Top of Working data

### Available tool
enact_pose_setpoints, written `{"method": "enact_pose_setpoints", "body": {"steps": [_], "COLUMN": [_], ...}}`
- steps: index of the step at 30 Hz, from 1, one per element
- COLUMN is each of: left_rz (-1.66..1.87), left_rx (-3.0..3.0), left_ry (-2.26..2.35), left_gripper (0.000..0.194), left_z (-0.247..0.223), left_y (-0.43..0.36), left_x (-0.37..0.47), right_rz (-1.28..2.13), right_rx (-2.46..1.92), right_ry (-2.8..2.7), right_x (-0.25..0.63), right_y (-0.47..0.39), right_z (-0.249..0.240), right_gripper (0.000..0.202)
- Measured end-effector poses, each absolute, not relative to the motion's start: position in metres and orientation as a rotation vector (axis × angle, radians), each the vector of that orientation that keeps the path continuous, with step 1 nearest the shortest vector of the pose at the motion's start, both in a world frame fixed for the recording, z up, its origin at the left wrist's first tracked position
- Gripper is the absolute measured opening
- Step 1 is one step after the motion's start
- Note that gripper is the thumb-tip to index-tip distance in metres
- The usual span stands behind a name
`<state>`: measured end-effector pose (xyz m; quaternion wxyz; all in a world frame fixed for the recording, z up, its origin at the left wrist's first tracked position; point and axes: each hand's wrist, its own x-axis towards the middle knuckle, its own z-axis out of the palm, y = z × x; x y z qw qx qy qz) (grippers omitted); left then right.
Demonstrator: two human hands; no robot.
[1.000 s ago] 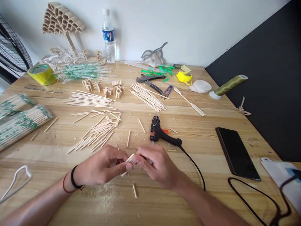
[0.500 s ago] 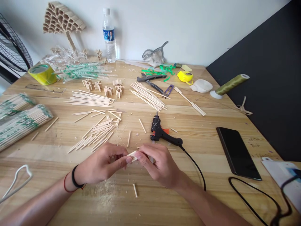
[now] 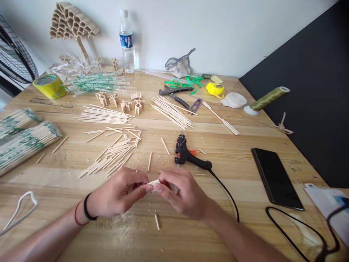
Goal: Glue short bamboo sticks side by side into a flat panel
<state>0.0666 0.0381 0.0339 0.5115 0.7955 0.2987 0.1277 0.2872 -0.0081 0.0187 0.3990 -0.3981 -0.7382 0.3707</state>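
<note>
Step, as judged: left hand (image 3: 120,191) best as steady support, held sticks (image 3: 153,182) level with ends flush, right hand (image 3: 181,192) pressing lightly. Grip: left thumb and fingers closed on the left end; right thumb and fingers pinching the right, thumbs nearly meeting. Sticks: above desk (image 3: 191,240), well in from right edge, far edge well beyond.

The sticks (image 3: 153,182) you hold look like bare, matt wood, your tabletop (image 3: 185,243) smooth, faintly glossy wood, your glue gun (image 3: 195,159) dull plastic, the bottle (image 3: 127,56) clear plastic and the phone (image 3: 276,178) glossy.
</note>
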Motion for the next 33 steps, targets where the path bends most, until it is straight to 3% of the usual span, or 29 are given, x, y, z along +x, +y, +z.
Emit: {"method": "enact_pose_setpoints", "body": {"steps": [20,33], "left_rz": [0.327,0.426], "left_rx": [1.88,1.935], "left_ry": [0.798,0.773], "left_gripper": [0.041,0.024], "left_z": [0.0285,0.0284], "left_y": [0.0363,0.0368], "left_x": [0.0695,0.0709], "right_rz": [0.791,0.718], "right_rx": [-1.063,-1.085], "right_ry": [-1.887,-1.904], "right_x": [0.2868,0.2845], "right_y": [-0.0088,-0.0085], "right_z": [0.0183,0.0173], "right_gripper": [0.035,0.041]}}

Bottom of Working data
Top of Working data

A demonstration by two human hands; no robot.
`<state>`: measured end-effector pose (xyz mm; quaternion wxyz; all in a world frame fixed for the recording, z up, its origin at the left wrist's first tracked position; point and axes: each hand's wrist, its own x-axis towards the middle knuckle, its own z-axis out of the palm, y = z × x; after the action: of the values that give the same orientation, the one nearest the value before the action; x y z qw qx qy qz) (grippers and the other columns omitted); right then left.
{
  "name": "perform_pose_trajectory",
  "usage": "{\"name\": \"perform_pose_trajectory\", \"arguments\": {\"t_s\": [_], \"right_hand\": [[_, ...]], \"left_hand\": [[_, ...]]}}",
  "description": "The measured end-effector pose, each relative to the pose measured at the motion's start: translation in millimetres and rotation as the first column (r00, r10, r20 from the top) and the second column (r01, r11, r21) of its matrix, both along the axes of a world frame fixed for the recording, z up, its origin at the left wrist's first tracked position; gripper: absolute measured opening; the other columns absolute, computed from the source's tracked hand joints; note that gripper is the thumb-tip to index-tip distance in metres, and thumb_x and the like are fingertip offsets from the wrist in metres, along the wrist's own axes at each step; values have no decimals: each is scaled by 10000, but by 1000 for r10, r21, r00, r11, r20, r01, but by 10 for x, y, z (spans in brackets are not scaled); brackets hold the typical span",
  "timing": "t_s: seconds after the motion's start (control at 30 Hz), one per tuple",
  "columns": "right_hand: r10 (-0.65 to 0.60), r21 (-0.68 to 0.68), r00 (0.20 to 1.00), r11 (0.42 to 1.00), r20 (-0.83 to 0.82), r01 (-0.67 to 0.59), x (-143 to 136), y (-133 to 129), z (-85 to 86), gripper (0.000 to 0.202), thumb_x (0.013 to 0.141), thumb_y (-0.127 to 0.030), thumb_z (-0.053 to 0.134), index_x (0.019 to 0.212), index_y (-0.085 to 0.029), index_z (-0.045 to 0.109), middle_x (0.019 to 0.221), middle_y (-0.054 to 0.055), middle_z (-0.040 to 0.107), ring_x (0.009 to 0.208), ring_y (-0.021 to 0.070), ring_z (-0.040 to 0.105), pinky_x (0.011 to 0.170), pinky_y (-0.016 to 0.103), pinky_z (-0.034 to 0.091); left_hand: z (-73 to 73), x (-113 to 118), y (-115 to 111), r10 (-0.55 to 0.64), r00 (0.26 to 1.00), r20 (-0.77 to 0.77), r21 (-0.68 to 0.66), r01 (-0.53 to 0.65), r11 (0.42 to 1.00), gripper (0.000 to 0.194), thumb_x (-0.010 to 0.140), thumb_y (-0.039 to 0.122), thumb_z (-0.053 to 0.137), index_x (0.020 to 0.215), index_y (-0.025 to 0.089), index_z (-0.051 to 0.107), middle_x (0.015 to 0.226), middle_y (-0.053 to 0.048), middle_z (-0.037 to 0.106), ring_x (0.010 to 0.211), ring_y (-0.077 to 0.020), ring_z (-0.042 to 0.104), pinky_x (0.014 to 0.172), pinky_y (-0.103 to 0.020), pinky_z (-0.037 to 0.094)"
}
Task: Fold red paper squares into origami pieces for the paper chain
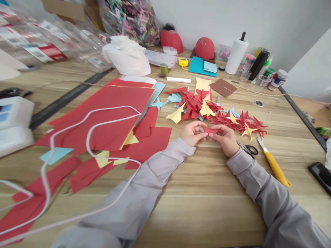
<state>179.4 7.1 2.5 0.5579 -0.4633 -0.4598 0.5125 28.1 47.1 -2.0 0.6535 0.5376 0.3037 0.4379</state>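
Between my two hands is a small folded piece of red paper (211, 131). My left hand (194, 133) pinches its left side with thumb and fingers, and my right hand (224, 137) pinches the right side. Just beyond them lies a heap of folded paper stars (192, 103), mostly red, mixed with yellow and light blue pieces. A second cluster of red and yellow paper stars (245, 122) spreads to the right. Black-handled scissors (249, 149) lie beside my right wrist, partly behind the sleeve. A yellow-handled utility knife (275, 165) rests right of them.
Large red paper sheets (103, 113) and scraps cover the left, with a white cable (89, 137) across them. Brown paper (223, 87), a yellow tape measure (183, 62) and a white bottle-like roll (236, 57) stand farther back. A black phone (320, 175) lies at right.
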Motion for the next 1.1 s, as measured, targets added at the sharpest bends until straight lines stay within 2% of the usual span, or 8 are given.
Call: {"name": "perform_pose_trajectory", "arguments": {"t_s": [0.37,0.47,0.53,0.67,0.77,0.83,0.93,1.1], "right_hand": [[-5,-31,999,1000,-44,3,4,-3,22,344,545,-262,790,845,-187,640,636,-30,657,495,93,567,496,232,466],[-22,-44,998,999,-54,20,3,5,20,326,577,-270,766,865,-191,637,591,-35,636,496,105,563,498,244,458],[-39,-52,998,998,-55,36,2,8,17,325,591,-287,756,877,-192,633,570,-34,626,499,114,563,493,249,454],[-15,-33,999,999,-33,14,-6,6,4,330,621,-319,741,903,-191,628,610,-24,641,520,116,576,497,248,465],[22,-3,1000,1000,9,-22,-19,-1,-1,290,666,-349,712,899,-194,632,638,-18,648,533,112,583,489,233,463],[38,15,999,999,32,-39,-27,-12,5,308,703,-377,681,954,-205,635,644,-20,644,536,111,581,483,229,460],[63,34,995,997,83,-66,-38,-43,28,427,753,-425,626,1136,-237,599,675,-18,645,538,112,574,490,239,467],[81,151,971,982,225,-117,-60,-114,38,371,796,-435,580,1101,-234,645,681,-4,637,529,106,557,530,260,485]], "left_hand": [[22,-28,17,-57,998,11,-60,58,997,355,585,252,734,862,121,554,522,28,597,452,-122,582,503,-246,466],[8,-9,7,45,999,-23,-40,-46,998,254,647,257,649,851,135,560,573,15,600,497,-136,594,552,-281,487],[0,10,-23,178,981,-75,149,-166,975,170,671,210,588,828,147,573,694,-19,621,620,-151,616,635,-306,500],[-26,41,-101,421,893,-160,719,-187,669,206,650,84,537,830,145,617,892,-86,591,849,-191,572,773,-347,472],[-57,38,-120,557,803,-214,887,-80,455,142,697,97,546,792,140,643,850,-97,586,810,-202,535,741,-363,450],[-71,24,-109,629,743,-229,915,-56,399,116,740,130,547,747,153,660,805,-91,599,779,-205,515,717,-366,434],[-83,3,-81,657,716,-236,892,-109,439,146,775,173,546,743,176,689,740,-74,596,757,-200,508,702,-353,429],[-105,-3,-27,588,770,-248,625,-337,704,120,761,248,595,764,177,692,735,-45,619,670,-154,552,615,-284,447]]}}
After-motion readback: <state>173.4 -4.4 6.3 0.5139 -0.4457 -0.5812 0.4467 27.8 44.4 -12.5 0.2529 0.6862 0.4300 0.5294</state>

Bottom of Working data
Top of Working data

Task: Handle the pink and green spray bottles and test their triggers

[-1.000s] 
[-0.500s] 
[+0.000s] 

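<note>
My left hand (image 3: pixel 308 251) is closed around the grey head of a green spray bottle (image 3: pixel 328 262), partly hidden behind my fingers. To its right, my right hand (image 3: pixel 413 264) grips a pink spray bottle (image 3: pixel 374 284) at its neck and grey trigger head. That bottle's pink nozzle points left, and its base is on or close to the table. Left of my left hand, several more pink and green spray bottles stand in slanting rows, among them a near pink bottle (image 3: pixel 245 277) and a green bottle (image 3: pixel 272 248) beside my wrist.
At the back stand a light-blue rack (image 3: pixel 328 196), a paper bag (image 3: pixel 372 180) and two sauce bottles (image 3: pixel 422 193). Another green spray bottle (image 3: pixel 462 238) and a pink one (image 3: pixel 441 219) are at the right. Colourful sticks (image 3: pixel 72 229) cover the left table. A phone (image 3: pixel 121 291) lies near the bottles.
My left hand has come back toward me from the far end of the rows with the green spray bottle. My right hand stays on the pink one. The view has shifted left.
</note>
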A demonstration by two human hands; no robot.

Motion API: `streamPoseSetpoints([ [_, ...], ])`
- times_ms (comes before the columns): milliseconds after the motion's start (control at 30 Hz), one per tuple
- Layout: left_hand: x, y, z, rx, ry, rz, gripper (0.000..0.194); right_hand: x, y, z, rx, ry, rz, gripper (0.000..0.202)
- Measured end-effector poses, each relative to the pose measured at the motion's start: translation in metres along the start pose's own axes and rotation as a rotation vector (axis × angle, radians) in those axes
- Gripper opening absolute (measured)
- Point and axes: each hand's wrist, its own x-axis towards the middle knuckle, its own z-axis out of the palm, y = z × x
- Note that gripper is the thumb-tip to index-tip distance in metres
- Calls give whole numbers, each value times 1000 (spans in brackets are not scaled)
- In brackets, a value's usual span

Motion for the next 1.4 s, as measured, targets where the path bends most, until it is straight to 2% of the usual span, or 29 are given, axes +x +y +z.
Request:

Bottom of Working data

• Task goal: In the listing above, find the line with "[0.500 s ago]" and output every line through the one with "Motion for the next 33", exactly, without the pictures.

• Answer to this problem:
[0.500 s ago] 
[now] 
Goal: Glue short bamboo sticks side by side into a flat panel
<state>0.0666 0.0381 0.0339 0.5115 0.7955 0.2987 0.1277 0.2872 -0.0081 0.0187 0.3990 -0.3981 -0.7382 0.3707</state>
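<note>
Step, as judged: left hand (image 3: 120,191) best as steady support, held sticks (image 3: 153,182) level with ends flush, right hand (image 3: 181,192) pressing lightly. Grip: left thumb and fingers closed on the left end; right thumb and fingers pinching the right, thumbs nearly meeting. Sticks: above desk (image 3: 191,240), well in from right edge, far edge well beyond.

The sticks (image 3: 153,182) you hold look like bare, matt wood, your tabletop (image 3: 185,243) smooth, faintly glossy wood, your glue gun (image 3: 195,159) dull plastic, the bottle (image 3: 127,56) clear plastic and the phone (image 3: 276,178) glossy.
</note>
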Motion for the next 33 steps, targets where the path bends most, until it is straight to 3% of the usual span, or 29 are given, x, y, z along +x, +y, +z.

The exercise was answered in full.